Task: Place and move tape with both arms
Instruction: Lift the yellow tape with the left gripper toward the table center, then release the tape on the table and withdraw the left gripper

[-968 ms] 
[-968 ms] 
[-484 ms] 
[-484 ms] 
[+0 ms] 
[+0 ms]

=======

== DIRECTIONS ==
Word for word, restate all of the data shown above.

== ANSWER TO THIS EXERCISE ==
Task: Place and move tape with both arms
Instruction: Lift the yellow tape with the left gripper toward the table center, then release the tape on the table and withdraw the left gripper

[-968 ms] 
[-968 ms] 
[-484 ms] 
[-484 ms] 
[+0 ms] 
[+0 ms]

That completes the response.